What is expected — Your reply should reproduce the data below without a single alteration, apart from dropping the images.

Supplied information —

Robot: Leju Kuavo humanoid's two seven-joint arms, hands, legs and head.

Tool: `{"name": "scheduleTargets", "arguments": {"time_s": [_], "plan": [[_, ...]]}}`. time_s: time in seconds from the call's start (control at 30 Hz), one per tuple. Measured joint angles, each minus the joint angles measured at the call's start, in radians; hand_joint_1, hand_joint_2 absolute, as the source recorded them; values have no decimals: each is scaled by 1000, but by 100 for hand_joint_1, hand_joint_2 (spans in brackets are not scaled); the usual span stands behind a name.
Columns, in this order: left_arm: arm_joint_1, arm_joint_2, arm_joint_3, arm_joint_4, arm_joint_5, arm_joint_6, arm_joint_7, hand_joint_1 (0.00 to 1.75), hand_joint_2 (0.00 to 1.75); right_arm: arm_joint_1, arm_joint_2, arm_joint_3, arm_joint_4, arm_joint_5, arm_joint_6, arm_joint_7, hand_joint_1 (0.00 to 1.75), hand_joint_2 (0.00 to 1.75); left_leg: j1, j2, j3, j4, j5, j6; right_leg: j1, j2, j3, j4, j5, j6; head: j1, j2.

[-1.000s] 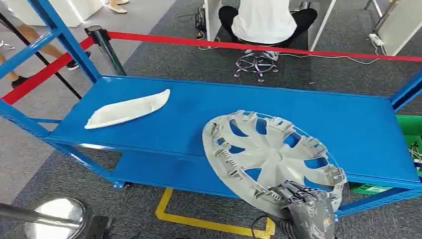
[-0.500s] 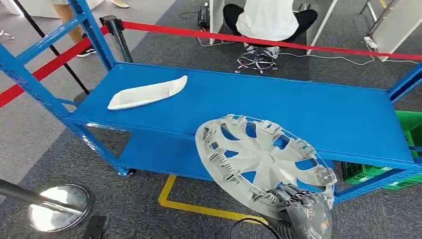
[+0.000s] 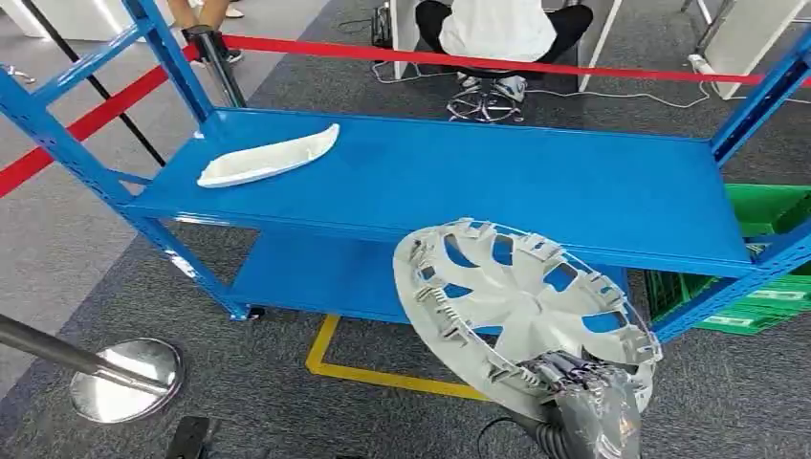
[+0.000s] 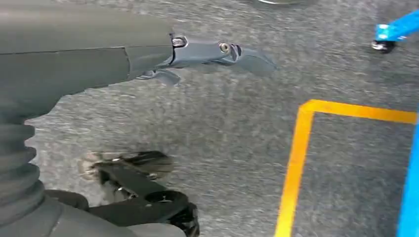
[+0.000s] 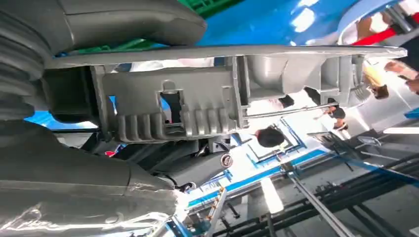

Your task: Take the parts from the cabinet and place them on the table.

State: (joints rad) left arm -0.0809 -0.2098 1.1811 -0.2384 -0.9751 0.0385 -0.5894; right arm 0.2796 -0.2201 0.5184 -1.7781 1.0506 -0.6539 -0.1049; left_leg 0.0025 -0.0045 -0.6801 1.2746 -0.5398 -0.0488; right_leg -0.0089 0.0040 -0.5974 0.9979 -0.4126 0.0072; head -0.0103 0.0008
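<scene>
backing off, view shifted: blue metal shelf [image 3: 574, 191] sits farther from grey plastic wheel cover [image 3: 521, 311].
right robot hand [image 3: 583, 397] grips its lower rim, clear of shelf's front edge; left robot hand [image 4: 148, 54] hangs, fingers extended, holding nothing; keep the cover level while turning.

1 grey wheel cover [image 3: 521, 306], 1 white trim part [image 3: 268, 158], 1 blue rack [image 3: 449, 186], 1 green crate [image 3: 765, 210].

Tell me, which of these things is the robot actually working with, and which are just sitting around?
Part of the job:
grey wheel cover, gripped at its rim by the right hand
white curved part, lying on the shelf
blue shelf rack

Just around:
red barrier tape and its chrome stand base
green crates
yellow floor marking
seated person
</scene>
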Motion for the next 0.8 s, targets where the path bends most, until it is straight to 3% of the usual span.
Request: {"name": "scheduleTargets", "arguments": {"time_s": [0.07, 0.1, 0.13, 0.17, 0.27, 0.3, 0.33, 0.4, 0.43, 0.47, 0.53, 0.57, 0.6, 0.63, 0.67, 0.7, 0.77, 0.8], "plan": [[-1, 1, 0, 0, 0, 0, 0, 0, 175, 0, 1, 0, 2, -1, 0, 0, 175, 175, 2, 0, 100, -124, 65, 2, -2, 2, -26, 1, 22, 7, 0, 0], [-3, 1, 0, 0, 0, 0, 0, 0, 175, -1, 1, 0, 2, -1, 0, -1, 175, 175, 4, -2, 166, -211, 62, 3, -1, 3, -31, 3, 31, 13, 0, 0], [-6, -1, 0, 0, 0, -1, 0, 0, 175, 0, 1, 0, 2, -1, 0, -2, 175, 175, 5, -7, 230, -294, 37, 5, 5, 2, -39, 4, 38, 18, -3, 0], [-9, -1, 0, 0, 0, -2, 0, 0, 175, -2, 1, 0, 2, -1, 0, -3, 175, 175, 3, -11, 240, -339, 22, 17, 6, 1, -44, 6, 48, 24, 0, 0], [-2, -2, 1, 0, 0, -2, -1, 0, 175, -3, 2, -1, 3, 0, 0, -6, 175, 175, -3, -4, 216, -332, 49, 42, -2, 5, -55, -9, 82, 43, -1, 0], [1, 0, 2, 0, 0, -3, -1, 0, 175, -2, 2, -2, 3, 0, 0, -7, 175, 175, -1, 2, 207, -333, 58, 50, -5, 3, -64, 3, 54, 46, -1, 0], [1, 1, 3, 0, 1, -4, -1, 0, 175, -1, 2, -3, 4, 0, 0, -7, 175, 175, -2, 2, 196, -333, 69, 59, -4, -1, -82, 44, -3, 47, 3, 0], [-2, 1, 4, 0, 0, -6, -3, 0, 175, -3, 2, -3, 5, 0, 0, -7, 175, 175, -5, 4, 168, -332, 92, 66, -3, 0, -124, 212, -127, 50, 7, 0], [-2, 0, 4, 0, 0, -6, -5, 0, 175, -3, 2, -3, 5, 1, 0, -7, 175, 175, -8, 4, 153, -331, 104, 67, -3, 0, -136, 285, -156, 50, 8, 0], [-1, 0, 4, 0, 0, -6, -6, 0, 175, -3, 2, -3, 6, 2, 0, -7, 175, 175, -10, 5, 139, -330, 115, 67, -2, 0, -132, 320, -153, 49, 7, 0], [-1, 0, 4, 0, 0, -6, -8, 0, 175, -3, 3, -4, 7, 2, 0, -7, 175, 175, -14, 7, 113, -329, 134, 66, 0, 0, -69, 275, -89, 42, 7, 0], [-2, -1, 4, 0, 0, -6, -8, 0, 175, -3, 3, -4, 7, 2, 0, -7, 175, 175, -15, 7, 100, -326, 144, 63, 2, -1, -4, 195, -55, 37, 8, 0], [-3, -1, 4, 0, 0, -6, -9, 0, 175, -4, 3, -4, 8, 2, 0, -7, 175, 175, -16, 7, 90, -322, 152, 60, 5, -3, 69, 98, -51, 31, 7, 0], [-3, -2, 4, 0, 0, -6, -10, 0, 175, -9, 3, -4, 8, 2, 1, -7, 175, 175, -20, 7, 81, -317, 158, 55, 10, -8, 126, 6, -94, 27, 8, 0], [-3, -2, 4, 0, 0, -7, -10, 0, 175, -13, 3, -5, 8, 2, 0, -7, 175, 175, -20, 9, 77, -314, 166, 51, 10, -7, 144, -30, -103, 26, 5, 0], [-4, -2, 4, 0, 0, -7, -10, 0, 175, -13, 4, -6, 9, 3, 1, -7, 175, 175, -19, 10, 76, -315, 176, 46, 13, -5, 124, -22, -96, 25, 6, 0], [-5, -2, 4, 0, 0, -10, -11, 0, 175, -16, 4, -6, 10, 3, 1, -11, 175, 175, -17, 10, 69, -315, 191, 34, 14, -4, 110, -17, -84, 10, 9, 0], [-5, 1, 5, 0, 2, -10, -12, 0, 175, -19, 7, -6, 10, 3, 1, -13, 175, 175, -15, 7, 60, -308, 174, 27, 7, -9, 100, -22, -71, 3, 11, 0]]}}
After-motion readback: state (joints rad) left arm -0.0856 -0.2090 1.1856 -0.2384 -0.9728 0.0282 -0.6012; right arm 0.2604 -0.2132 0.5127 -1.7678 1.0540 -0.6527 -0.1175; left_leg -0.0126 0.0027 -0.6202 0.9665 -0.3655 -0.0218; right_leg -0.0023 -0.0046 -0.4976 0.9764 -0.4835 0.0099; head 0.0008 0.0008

Output for this exercise —
Robot: Leju Kuavo humanoid's two seven-joint arms, hands, legs and head.

Tool: `{"name": "scheduleTargets", "arguments": {"time_s": [_], "plan": [[_, ...]]}}`. time_s: time in seconds from the call's start (control at 30 Hz), one per tuple. Measured joint angles, each minus the joint angles measured at the call's start, in radians; hand_joint_1, hand_joint_2 absolute, as the source recorded them; values have no decimals: each is scaled by 1000, but by 100 for hand_joint_1, hand_joint_2 (spans in brackets are not scaled); the usual span stands behind a name.
Columns, in this order: left_arm: arm_joint_1, arm_joint_2, arm_joint_3, arm_joint_4, arm_joint_5, arm_joint_6, arm_joint_7, hand_joint_1 (0.00 to 1.75), hand_joint_2 (0.00 to 1.75); right_arm: arm_joint_1, arm_joint_2, arm_joint_3, arm_joint_4, arm_joint_5, arm_joint_6, arm_joint_7, hand_joint_1 (0.00 to 1.75), hand_joint_2 (0.00 to 1.75); left_leg: j1, j2, j3, j4, j5, j6; right_leg: j1, j2, j3, j4, j5, j6; head: j1, j2.

[-1.000s] 
[-0.500s] 
[+0.000s] 
[+0.000s] 
[+0.000s] 

Your task: Take the parts from the cabinet and place them on the table.

State: (joints rad) left arm -0.0809 -0.2098 1.1811 -0.2384 -0.9751 0.0385 -0.5894; right arm 0.2796 -0.2201 0.5184 -1.7781 1.0506 -0.6539 -0.1049; left_leg 0.0025 -0.0045 -0.6801 1.2746 -0.5398 -0.0488; right_leg -0.0089 0.0040 -0.5974 0.9979 -0.4126 0.0072; head -0.0103 0.0008
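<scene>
backing off, view shifted: blue metal shelf [image 3: 574, 191] sits farther from grey plastic wheel cover [image 3: 521, 311].
right robot hand [image 3: 583, 397] grips its lower rim, clear of shelf's front edge; left robot hand [image 4: 148, 54] hangs, fingers extended, holding nothing; keep the cover level while turning.

1 grey wheel cover [image 3: 521, 306], 1 white trim part [image 3: 268, 158], 1 blue rack [image 3: 449, 186], 1 green crate [image 3: 765, 210].

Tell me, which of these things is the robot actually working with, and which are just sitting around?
Part of the job:
grey wheel cover, gripped at its rim by the right hand
white curved part, lying on the shelf
blue shelf rack

Just around:
red barrier tape and its chrome stand base
green crates
yellow floor marking
seated person
</scene>
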Motion for the next 0.8 s, targets where the path bends most, until it is straight to 3% of the usual span.
Request: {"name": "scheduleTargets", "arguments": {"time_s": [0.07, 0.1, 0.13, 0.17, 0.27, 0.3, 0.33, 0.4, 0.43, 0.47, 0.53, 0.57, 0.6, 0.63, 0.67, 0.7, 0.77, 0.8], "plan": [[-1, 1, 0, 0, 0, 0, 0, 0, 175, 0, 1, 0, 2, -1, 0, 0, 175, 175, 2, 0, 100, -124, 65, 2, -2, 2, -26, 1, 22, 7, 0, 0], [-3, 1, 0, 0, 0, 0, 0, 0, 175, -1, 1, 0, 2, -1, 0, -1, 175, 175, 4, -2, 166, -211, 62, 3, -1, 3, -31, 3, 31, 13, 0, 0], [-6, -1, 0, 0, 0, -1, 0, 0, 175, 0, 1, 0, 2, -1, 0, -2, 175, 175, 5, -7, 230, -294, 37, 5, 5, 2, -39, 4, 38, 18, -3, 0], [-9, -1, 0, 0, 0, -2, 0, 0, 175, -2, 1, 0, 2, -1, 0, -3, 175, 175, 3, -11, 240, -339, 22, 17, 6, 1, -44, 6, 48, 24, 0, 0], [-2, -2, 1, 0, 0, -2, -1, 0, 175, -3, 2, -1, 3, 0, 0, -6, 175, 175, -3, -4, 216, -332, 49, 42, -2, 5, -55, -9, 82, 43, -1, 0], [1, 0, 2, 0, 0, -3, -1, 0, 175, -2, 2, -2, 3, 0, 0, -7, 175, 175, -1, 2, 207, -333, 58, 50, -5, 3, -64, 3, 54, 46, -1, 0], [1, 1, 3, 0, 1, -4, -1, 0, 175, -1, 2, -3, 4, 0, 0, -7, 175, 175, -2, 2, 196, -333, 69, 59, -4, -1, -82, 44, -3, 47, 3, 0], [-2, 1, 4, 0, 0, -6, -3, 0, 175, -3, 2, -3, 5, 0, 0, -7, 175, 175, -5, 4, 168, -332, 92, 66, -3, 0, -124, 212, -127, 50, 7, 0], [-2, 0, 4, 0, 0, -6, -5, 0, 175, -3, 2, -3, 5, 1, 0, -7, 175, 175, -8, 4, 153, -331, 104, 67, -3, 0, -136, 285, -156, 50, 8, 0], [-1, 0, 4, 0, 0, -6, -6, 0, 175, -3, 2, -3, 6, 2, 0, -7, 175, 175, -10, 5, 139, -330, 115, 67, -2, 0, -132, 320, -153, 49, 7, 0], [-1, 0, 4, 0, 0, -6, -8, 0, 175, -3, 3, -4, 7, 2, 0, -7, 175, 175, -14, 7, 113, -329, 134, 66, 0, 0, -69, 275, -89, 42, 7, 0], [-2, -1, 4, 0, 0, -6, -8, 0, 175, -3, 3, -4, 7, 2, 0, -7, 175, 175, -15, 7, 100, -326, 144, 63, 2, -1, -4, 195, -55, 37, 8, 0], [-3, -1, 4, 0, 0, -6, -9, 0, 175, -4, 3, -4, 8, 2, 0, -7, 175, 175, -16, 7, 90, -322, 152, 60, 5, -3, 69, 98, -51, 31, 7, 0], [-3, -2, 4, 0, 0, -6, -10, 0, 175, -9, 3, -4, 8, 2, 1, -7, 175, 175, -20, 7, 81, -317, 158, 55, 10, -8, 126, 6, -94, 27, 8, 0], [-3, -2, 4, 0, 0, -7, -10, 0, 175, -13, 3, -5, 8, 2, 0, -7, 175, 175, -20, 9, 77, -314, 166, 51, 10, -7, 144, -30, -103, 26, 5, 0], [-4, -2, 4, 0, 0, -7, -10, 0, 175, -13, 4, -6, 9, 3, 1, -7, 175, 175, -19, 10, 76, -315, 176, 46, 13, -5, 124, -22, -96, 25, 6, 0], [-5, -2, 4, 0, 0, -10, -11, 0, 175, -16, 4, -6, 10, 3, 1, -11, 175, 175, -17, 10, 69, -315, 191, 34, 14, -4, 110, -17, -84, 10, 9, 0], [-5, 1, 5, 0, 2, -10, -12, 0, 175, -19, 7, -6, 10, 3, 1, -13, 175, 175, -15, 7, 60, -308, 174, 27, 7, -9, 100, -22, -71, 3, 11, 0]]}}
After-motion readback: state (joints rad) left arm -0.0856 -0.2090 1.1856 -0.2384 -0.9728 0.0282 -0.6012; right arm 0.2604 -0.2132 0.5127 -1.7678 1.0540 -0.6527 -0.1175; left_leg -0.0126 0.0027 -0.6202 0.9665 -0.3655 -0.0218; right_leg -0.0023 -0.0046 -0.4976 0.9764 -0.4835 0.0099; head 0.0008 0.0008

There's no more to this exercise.